Variation in resource competition traits among Microcystis strains is affected by their microbiomes

Dylan Baker  1 Casey M Godwin  2 Muhtamim Khanam  1 Ashley M Burtner  2 Gregory J Dick  2   3 Vincent J Denef  1
Affiliations

Variation in resource competition traits among Microcystis strains is affected by their microbiomes

Dylan Baker et al. mLife. .

Abstract

Freshwater harmful algal blooms are often dominated by Microcystis, a phylogenetically cohesive group of cyanobacteria marked by extensive genetic and physiological diversity. We have previously shown that this genetic diversity and the presence of a microbiome of heterotrophic bacteria influences competitive interactions with eukaryotic phytoplankton. In this study, we sought to explain these observations by characterizing Monod equation parameters for resource usage (maximum growth rate μ max, half-saturation value for growth K s, and quota) as a function of N and P levels for four strains (NIES-843, PCC 9701, PCC 7806 [WT], and PCC 7806 ΔmcyB) in presence and absence of a microbiome derived from Microcystis isolated from Lake Erie.

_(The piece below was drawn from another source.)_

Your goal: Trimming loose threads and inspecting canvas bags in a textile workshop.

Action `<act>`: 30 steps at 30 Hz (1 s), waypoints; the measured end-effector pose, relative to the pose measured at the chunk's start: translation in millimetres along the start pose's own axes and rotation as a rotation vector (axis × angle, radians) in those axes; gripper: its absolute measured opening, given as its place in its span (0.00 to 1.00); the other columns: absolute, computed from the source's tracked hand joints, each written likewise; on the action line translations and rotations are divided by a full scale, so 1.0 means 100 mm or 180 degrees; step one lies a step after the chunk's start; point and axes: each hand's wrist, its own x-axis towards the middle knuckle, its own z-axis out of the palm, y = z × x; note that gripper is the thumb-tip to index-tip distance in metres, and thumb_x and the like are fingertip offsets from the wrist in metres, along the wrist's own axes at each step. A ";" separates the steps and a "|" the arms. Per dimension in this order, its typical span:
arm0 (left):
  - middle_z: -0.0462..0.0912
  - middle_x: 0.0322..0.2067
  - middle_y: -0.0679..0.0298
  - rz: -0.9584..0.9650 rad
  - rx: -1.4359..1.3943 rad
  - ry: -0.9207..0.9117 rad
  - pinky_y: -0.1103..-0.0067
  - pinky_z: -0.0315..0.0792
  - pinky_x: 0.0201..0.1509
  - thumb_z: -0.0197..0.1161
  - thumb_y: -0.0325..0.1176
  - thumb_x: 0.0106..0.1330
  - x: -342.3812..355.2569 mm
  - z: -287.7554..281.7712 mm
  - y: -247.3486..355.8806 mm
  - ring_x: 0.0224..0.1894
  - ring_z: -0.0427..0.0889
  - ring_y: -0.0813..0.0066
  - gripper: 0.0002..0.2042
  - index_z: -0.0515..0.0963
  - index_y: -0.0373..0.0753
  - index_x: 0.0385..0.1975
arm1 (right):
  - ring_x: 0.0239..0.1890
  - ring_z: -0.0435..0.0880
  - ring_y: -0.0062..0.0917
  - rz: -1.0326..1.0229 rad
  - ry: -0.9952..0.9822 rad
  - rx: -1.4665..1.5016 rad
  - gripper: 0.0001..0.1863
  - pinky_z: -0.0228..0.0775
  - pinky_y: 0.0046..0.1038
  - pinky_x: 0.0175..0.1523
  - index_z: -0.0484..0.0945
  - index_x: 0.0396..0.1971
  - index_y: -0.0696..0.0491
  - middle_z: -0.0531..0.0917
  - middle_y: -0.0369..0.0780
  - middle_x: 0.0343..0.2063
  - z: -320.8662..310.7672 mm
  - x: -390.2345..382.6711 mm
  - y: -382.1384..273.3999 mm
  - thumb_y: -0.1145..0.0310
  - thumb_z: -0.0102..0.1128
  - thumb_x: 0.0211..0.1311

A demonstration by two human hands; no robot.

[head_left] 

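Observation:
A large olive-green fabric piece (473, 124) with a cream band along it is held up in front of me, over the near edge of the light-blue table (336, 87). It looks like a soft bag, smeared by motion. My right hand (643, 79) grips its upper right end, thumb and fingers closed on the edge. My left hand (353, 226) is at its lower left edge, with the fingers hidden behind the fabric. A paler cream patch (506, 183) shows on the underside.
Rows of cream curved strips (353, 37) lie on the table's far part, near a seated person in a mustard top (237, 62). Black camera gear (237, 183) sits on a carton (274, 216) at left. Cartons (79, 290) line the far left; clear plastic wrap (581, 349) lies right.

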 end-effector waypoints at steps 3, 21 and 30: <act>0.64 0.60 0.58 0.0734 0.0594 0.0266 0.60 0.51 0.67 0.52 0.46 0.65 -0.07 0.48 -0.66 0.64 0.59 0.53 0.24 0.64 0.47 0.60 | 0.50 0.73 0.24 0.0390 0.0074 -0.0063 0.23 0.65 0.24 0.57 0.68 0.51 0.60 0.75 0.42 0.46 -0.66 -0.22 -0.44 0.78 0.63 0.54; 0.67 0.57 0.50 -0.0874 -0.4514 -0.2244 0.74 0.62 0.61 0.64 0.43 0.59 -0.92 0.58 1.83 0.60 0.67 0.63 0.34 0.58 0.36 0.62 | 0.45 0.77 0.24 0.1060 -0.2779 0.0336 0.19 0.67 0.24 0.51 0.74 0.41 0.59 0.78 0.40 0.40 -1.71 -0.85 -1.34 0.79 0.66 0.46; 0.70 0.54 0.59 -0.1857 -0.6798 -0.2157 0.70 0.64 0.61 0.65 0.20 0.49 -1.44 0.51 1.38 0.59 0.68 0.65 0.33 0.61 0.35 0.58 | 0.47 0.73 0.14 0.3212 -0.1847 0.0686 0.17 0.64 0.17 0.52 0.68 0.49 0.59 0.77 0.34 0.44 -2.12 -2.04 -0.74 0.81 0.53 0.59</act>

Results indicated limited differences in maximum growth rates but more pronounced differences in half-saturation values among Microcystis strains. The largest impact of the microbiome was reducing the minimal nitrogen concentration sustaining growth and reducing half saturation values, with variable results depending on the Microcystis strain. Microcystis strains also differed from each other in their N and P quotas and the extent to which microbiome presence affected them. Our data highlight the importance of the microbiome in altering Microcystis-intrinsic traits, strain competitive hierarchies, and thus bloom dynamics. As quota, μ max, and K s are commonly used in models for harmful algal blooms, our data suggest that model improvement may be possible by incorporating genotype dependencies of resource-use parameters.

Keywords: cultivation‐dependent; fitness; harmful algal blooms; host–microbe interactions; phytoplankton.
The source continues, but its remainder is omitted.